• _Goal of the exercise_: Every line from the beginning of the records below up to the one holding "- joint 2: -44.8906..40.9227" should be quoted exactly; leave out the rest.

• _Data for this task_:
════

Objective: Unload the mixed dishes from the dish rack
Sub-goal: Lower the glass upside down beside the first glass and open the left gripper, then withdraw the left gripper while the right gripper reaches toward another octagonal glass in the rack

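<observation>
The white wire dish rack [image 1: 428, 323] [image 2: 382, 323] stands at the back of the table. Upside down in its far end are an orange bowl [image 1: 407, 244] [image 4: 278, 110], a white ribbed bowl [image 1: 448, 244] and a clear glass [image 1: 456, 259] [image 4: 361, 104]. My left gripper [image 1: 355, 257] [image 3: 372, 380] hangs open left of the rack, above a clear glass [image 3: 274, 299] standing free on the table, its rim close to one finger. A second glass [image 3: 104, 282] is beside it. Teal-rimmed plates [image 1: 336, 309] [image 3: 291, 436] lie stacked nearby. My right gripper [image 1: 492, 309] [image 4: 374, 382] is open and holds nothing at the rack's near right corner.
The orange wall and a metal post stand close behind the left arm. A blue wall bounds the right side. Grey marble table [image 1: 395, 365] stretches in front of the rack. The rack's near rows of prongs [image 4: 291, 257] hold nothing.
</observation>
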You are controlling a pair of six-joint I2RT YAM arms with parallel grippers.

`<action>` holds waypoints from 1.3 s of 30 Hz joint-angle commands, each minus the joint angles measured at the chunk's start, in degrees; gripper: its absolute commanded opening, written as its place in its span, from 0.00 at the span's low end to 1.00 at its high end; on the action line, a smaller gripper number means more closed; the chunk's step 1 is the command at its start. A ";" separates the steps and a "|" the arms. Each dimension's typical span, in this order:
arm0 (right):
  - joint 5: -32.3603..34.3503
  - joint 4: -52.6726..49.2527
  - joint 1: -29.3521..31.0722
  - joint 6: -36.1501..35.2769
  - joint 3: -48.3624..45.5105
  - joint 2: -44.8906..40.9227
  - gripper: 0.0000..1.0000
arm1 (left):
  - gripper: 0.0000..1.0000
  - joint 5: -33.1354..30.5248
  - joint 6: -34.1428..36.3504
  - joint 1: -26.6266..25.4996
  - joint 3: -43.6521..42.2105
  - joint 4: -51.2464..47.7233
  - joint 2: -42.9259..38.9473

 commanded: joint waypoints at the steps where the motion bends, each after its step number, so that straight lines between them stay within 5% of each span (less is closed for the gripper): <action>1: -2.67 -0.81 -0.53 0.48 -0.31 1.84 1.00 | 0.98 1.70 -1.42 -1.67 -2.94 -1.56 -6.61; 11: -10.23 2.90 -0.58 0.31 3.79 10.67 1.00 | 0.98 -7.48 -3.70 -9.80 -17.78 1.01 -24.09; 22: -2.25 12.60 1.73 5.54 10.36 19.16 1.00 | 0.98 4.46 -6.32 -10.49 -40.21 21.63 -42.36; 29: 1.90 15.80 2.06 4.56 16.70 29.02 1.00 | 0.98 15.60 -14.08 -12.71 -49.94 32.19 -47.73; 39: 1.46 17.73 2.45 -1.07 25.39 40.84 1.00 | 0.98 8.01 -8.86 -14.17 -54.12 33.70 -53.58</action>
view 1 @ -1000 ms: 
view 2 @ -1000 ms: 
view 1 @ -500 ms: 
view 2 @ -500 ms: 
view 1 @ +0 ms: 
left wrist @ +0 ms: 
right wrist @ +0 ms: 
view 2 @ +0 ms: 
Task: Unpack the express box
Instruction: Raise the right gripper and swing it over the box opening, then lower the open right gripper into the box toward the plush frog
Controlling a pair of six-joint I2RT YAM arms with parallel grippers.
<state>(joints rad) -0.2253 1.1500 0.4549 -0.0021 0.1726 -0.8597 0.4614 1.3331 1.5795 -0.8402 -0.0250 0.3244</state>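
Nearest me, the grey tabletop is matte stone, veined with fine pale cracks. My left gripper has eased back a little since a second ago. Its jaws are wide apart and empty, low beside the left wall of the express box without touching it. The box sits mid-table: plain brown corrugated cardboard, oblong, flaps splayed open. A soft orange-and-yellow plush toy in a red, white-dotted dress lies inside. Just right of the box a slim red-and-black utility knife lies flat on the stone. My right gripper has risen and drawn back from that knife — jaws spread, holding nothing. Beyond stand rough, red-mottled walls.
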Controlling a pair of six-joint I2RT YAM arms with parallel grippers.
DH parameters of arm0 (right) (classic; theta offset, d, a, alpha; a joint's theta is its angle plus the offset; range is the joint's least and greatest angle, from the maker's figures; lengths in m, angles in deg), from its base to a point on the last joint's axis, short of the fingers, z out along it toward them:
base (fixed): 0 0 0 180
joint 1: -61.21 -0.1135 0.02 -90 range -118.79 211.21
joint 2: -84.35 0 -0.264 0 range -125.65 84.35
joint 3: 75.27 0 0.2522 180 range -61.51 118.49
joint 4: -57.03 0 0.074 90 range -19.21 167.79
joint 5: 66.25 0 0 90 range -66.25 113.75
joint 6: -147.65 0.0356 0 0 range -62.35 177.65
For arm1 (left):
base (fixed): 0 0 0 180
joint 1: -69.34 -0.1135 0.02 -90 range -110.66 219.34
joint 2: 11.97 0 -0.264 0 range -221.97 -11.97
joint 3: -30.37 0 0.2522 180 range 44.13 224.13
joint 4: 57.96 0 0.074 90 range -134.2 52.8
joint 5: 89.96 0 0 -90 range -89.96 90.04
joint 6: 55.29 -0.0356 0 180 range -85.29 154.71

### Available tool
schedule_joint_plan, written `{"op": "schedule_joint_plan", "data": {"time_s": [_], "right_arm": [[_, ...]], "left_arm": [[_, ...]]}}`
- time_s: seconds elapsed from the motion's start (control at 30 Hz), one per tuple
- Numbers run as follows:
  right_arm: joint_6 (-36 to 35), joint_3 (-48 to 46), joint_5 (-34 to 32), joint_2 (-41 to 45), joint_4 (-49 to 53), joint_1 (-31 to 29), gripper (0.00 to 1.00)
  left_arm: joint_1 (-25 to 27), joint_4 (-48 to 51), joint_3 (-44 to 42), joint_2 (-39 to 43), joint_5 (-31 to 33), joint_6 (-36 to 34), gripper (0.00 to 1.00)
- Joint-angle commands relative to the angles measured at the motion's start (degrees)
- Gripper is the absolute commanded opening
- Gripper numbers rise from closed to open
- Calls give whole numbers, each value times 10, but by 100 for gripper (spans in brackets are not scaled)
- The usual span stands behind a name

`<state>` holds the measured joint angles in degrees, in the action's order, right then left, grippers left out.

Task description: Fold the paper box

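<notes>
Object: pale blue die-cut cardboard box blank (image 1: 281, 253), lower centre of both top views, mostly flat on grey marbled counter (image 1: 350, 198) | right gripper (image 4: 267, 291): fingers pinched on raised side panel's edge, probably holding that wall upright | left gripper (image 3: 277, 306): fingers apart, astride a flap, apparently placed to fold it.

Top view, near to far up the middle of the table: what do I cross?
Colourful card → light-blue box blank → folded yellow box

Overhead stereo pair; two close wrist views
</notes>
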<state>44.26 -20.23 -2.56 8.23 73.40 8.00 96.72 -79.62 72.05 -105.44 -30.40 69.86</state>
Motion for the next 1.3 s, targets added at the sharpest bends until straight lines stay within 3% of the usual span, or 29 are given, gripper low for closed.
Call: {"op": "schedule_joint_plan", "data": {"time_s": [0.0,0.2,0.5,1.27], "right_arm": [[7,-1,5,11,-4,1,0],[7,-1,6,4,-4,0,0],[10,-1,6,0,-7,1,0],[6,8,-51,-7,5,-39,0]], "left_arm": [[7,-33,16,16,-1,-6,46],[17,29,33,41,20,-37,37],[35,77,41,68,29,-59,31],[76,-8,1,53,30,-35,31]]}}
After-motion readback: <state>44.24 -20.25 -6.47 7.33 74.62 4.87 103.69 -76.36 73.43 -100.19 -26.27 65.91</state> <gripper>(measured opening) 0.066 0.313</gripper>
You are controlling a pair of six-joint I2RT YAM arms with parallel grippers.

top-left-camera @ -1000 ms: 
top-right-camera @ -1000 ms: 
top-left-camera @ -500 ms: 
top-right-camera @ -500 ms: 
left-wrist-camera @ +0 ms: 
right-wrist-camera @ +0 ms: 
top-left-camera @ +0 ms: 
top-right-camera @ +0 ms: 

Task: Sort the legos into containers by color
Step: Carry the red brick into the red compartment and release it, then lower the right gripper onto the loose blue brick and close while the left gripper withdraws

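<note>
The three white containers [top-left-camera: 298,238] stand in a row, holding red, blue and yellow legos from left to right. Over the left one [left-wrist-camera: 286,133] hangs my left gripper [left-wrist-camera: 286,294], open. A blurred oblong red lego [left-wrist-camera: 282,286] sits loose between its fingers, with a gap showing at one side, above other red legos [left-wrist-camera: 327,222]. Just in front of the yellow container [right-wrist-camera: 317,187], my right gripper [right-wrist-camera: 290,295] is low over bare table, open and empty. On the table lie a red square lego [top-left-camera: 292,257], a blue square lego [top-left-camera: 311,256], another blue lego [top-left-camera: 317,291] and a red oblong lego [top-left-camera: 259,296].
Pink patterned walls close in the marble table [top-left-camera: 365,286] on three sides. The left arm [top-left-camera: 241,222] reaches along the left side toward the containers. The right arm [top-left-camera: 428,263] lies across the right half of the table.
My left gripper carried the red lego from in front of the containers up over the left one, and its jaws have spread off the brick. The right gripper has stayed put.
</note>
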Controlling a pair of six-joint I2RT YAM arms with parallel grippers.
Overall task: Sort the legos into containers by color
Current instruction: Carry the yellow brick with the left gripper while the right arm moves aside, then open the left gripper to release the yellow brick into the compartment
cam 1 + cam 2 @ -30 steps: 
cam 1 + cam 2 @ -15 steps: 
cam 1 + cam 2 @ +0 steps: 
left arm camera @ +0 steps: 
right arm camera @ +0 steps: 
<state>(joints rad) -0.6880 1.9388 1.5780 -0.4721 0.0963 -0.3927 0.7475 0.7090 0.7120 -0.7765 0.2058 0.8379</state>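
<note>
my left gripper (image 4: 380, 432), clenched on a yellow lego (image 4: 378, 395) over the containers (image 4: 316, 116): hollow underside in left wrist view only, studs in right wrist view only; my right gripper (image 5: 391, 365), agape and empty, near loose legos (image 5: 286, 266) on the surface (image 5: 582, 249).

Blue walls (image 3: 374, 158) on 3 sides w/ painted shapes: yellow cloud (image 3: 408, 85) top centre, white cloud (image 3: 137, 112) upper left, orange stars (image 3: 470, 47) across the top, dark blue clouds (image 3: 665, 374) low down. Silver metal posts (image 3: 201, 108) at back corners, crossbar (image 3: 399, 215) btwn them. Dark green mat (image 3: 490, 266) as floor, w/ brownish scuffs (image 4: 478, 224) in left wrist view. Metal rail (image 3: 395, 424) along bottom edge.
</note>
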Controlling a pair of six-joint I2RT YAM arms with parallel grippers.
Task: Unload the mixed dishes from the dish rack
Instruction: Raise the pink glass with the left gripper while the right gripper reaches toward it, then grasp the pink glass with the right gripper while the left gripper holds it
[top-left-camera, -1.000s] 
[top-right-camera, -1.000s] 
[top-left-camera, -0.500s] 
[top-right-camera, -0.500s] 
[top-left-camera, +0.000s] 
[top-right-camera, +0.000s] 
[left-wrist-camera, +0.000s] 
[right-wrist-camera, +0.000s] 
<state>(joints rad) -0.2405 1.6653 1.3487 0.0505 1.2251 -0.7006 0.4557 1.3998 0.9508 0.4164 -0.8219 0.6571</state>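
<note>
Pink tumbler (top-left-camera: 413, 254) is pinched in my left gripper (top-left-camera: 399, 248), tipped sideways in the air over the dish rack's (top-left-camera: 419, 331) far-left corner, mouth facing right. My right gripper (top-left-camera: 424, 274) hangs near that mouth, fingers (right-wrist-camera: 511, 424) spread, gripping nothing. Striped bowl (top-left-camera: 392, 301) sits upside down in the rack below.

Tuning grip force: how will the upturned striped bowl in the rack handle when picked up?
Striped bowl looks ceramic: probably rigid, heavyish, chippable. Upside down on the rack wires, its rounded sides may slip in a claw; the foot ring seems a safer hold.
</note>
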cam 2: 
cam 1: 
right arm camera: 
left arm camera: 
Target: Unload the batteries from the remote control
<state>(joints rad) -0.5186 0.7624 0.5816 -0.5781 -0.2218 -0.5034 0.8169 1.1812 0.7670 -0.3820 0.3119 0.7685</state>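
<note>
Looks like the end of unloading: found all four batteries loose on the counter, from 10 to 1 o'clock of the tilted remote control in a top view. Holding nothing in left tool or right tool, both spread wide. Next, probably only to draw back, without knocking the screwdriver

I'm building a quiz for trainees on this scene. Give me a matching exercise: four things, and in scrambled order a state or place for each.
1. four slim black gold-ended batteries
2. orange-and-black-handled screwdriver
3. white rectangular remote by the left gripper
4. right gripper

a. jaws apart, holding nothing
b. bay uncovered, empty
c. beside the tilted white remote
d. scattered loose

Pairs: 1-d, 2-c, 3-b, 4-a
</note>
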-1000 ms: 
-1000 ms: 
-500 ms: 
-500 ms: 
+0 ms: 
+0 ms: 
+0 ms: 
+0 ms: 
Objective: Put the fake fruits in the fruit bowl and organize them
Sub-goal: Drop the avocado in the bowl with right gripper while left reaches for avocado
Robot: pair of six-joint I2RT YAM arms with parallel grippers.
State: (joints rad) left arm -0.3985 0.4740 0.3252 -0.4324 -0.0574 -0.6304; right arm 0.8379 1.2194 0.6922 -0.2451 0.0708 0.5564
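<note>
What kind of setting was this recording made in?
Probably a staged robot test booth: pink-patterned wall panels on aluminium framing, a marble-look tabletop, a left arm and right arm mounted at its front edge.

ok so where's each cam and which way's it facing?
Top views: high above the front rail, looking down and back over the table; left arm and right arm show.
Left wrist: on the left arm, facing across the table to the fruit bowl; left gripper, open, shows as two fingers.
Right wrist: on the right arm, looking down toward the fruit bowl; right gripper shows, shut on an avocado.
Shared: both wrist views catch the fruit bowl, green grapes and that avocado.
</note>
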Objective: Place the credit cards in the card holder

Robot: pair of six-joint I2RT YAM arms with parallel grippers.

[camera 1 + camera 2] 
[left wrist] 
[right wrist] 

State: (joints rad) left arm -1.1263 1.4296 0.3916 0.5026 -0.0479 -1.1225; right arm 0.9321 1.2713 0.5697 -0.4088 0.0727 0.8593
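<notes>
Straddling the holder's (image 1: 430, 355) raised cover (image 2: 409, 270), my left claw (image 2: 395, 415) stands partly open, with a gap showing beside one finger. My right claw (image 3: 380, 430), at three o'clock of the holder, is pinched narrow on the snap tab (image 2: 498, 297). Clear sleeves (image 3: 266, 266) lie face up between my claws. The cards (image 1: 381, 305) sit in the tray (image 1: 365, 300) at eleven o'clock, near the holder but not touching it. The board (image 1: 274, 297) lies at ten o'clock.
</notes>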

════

• _Task result_:
Objective: Unload the mixed dishes from the dish rack
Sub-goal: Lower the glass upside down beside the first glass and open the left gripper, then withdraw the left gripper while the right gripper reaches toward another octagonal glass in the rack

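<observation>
The white wire dish rack [image 1: 428, 323] [image 2: 382, 323] stands at the back of the table. Upside down in its far end are an orange bowl [image 1: 407, 244] [image 4: 278, 110], a white ribbed bowl [image 1: 448, 244] and a clear glass [image 1: 456, 259] [image 4: 361, 104]. My left gripper [image 1: 355, 257] [image 3: 372, 380] hangs open left of the rack, above a clear glass [image 3: 274, 299] standing free on the table, its rim close to one finger. A second glass [image 3: 104, 282] is beside it. Teal-rimmed plates [image 1: 336, 309] [image 3: 291, 436] lie stacked nearby. My right gripper [image 1: 492, 309] [image 4: 374, 382] is open and holds nothing at the rack's near right corner.
The orange wall and a metal post stand close behind the left arm. A blue wall bounds the right side. Grey marble table [image 1: 395, 365] stretches in front of the rack. The rack's near rows of prongs [image 4: 291, 257] hold nothing.
</observation>
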You are controlling a pair of six-joint I2RT YAM arms with parallel grippers.

`<action>` holds waypoints from 1.3 s of 30 Hz joint-angle commands, each minus the joint angles measured at the chunk's start, in degrees; gripper: its absolute commanded opening, written as its place in its span, from 0.00 at the span's low end to 1.00 at its high end; on the action line, a smaller gripper number means more closed; the chunk's step 1 is the command at its start. A ";" separates the steps and a "|" the arms. Each dimension's typical span, in this order:
arm0 (right):
  - joint 5: -32.3603..34.3503
  - joint 4: -52.6726..49.2527
  - joint 1: -29.3521..31.0722
  - joint 6: -36.1501..35.2769
  - joint 3: -48.3624..45.5105
  - joint 2: -44.8906..40.9227

Nothing more belongs to the answer.